Reproduce every entry exactly, without alteration.

_Dataset excerpts_
----
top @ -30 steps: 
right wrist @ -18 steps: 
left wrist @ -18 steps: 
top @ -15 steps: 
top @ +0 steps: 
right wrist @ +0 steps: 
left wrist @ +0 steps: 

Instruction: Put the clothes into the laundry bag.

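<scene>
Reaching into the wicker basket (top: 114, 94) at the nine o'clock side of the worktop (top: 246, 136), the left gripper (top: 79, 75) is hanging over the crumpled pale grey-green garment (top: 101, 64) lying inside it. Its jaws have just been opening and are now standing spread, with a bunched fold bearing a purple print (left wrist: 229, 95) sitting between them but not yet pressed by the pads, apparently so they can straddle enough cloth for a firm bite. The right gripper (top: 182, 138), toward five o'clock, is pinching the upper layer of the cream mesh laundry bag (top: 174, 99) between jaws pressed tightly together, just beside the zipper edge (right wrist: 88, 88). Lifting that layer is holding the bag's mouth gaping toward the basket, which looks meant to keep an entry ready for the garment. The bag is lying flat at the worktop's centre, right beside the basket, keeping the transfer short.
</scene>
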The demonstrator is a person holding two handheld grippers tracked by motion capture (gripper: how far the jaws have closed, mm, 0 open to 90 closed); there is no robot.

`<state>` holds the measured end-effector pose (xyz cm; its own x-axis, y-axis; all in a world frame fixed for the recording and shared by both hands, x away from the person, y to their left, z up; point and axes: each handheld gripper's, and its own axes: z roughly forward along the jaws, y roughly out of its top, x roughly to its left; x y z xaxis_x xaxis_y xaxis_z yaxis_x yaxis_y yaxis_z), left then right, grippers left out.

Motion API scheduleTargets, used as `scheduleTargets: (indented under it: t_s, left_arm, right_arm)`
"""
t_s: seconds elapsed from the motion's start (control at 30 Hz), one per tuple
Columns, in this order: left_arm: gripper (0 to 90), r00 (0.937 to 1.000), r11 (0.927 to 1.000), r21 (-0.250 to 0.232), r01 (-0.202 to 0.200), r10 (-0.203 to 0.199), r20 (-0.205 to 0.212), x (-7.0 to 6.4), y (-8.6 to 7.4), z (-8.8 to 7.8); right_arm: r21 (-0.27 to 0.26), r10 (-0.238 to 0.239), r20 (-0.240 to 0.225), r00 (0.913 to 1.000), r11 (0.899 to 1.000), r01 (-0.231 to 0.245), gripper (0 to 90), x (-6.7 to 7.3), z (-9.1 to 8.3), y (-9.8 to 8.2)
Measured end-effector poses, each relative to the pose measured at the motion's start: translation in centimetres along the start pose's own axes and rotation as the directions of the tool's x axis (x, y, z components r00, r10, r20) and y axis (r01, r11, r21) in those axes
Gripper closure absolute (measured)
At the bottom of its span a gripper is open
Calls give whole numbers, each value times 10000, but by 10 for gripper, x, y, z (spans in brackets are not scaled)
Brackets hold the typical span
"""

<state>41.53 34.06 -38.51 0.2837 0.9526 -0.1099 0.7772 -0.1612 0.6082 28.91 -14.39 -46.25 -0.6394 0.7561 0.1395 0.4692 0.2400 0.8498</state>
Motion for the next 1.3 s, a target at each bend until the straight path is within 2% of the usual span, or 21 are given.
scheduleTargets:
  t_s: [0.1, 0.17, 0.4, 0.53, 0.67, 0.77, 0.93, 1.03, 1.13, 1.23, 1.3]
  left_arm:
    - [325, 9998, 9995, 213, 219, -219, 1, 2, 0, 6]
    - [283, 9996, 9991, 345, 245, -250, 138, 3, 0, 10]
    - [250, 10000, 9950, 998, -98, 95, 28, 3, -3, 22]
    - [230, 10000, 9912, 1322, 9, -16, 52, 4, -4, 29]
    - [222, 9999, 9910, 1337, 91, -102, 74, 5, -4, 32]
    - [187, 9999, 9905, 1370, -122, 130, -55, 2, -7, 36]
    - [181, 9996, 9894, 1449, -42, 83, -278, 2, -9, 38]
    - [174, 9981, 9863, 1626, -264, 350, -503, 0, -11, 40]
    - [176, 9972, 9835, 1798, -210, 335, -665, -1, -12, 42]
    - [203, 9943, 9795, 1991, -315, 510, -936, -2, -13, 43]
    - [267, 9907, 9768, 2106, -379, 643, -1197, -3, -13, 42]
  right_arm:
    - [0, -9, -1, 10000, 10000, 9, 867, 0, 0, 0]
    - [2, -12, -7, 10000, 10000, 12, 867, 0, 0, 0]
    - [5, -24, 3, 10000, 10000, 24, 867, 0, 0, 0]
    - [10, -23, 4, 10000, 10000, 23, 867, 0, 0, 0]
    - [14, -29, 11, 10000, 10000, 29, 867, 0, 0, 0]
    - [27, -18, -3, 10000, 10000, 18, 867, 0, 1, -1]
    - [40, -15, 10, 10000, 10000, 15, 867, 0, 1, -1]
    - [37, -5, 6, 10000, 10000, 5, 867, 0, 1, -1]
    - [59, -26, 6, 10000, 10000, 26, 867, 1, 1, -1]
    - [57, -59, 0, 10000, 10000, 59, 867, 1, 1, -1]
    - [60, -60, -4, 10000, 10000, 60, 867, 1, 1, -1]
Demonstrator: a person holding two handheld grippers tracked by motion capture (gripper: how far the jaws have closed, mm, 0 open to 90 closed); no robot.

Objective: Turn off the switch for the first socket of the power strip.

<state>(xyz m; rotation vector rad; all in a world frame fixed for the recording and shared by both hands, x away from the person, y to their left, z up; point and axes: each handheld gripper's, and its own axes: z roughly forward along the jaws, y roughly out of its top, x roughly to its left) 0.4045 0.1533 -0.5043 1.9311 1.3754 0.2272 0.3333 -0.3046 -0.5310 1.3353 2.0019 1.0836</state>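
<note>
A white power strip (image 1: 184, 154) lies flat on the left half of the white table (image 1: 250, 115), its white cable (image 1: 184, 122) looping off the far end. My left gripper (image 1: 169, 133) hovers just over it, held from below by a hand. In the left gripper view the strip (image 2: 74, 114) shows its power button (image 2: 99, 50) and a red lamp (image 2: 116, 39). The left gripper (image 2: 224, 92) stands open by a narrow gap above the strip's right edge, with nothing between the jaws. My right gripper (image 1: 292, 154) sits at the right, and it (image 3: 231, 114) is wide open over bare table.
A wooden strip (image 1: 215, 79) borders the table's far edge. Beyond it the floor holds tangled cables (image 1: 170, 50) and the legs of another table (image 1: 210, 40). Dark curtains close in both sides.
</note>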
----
_Output for this task_
top @ -30 steps: 
right wrist @ -18 steps: 
left wrist @ -18 steps: 
top @ -15 steps: 
top @ +0 steps: 
right wrist @ +0 steps: 
left wrist @ +0 steps: 

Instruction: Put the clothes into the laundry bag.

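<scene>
Reaching into the wicker basket (top: 114, 94) at the nine o'clock side of the worktop (top: 246, 136), the left gripper (top: 79, 75) is hanging over the crumpled pale grey-green garment (top: 101, 64) lying inside it. Its jaws have just been opening and are now standing spread, with a bunched fold bearing a purple print (left wrist: 229, 95) sitting between them but not yet pressed by the pads, apparently so they can straddle enough cloth for a firm bite. The right gripper (top: 182, 138), toward five o'clock, is pinching the upper layer of the cream mesh laundry bag (top: 174, 99) between jaws pressed tightly together, just beside the zipper edge (right wrist: 88, 88). Lifting that layer is holding the bag's mouth gaping toward the basket, which looks meant to keep an entry ready for the garment. The bag is lying flat at the worktop's centre, right beside the basket, keeping the transfer short.
</scene>
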The demonstrator is a person holding two handheld grippers tracked by motion capture (gripper: how far the jaws have closed, mm, 0 open to 90 closed); there is no robot.

`<state>` holds the measured end-effector pose (xyz cm; its own x-axis, y-axis; all in a world frame fixed for the recording and shared by both hands, x away from the person, y to their left, z up; point and axes: each handheld gripper's, and its own axes: z roughly forward along the jaws, y roughly out of its top, x roughly to its left; x y z xaxis_x xaxis_y xaxis_z yaxis_x yaxis_y yaxis_z), left then right, grippers left out.

Motion API scheduleTargets, used as `scheduleTargets: (indented under it: t_s, left_arm, right_arm)`
"""
t_s: seconds elapsed from the motion's start (control at 30 Hz), one per tuple
Columns, in this order: left_arm: gripper (0 to 90), r00 (0.937 to 1.000), r11 (0.927 to 1.000), r21 (-0.250 to 0.232), r01 (-0.202 to 0.200), r10 (-0.203 to 0.199), r20 (-0.205 to 0.212), x (-7.0 to 6.4), y (-8.6 to 7.4), z (-8.8 to 7.8); right_arm: r21 (-0.27 to 0.26), r10 (-0.238 to 0.239), r20 (-0.240 to 0.225), r00 (0.913 to 1.000), r11 (0.899 to 1.000), r01 (-0.231 to 0.245), gripper (0 to 90), x (-6.7 to 7.3), z (-9.1 to 8.3), y (-9.8 to 8.2)
Measured end-effector poses, each relative to the pose measured at the motion's start: translation in centimetres along the start pose's own axes and rotation as the directions of the tool's x axis (x, y, z components r00, r10, r20) and y axis (r01, r11, r21) in those axes
Gripper closure absolute (measured)
At the bottom of its span a gripper is open
Calls give whole numbers, each value times 10000, but by 10 for gripper, x, y, z (spans in brackets are not scaled)
Brackets hold the typical span
"""

<state>41.53 34.06 -38.51 0.2837 0.9526 -0.1099 0.7772 -0.1612 0.6082 28.91 -14.39 -46.25 -0.6394 0.7561 0.1395 0.4692 0.2400 0.8498</state>
Motion for the next 1.3 s, a target at each bend until the straight path is within 2% of the usual span, or 21 are given.
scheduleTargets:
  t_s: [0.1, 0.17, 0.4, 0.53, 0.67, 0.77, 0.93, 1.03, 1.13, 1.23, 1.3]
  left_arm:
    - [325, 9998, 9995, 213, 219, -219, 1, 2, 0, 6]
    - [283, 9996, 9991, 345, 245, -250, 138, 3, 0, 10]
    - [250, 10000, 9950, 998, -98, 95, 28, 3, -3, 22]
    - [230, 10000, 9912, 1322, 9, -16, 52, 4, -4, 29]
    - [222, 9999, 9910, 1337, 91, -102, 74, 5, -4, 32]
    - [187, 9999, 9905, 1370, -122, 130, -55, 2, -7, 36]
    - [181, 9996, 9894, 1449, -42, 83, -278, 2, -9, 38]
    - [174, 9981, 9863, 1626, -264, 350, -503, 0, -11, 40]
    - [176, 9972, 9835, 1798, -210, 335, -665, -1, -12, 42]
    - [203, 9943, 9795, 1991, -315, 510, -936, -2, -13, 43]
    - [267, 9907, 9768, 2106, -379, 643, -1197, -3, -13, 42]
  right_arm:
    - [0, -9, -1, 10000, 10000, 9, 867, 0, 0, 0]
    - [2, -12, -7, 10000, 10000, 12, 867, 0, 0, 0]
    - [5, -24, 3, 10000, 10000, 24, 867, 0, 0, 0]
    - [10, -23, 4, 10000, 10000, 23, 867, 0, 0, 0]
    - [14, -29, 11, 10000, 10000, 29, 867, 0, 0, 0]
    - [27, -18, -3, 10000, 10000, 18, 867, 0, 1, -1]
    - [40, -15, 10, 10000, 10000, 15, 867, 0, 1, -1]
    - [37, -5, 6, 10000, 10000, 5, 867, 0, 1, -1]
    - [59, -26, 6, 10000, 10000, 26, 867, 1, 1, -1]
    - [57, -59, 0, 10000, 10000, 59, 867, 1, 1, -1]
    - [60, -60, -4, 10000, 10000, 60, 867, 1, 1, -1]
Demonstrator: a person holding two handheld grippers tracked by motion capture (gripper: how far the jaws have closed, mm, 0 open to 90 closed); no robot.

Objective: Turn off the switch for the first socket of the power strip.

<state>(xyz m; rotation vector rad; all in a world frame fixed for the recording and shared by both hands, x away from the person, y to their left, z up; point and axes: each handheld gripper's, and its own axes: z roughly forward along the jaws, y roughly out of its top, x roughly to its left) 0.4045 0.1533 -0.5043 1.9311 1.3754 0.2272 0.3333 -0.3046 -0.5310 1.3353 2.0019 1.0836</state>
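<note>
A white power strip (image 1: 184, 154) lies flat on the left half of the white table (image 1: 250, 115), its white cable (image 1: 184, 122) looping off the far end. My left gripper (image 1: 169, 133) hovers just over it, held from below by a hand. In the left gripper view the strip (image 2: 74, 114) shows its power button (image 2: 99, 50) and a red lamp (image 2: 116, 39). The left gripper (image 2: 224, 92) stands open by a narrow gap above the strip's right edge, with nothing between the jaws. My right gripper (image 1: 292, 154) sits at the right, and it (image 3: 231, 114) is wide open over bare table.
A wooden strip (image 1: 215, 79) borders the table's far edge. Beyond it the floor holds tangled cables (image 1: 170, 50) and the legs of another table (image 1: 210, 40). Dark curtains close in both sides.
</note>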

Nothing else is needed to finish the exercise.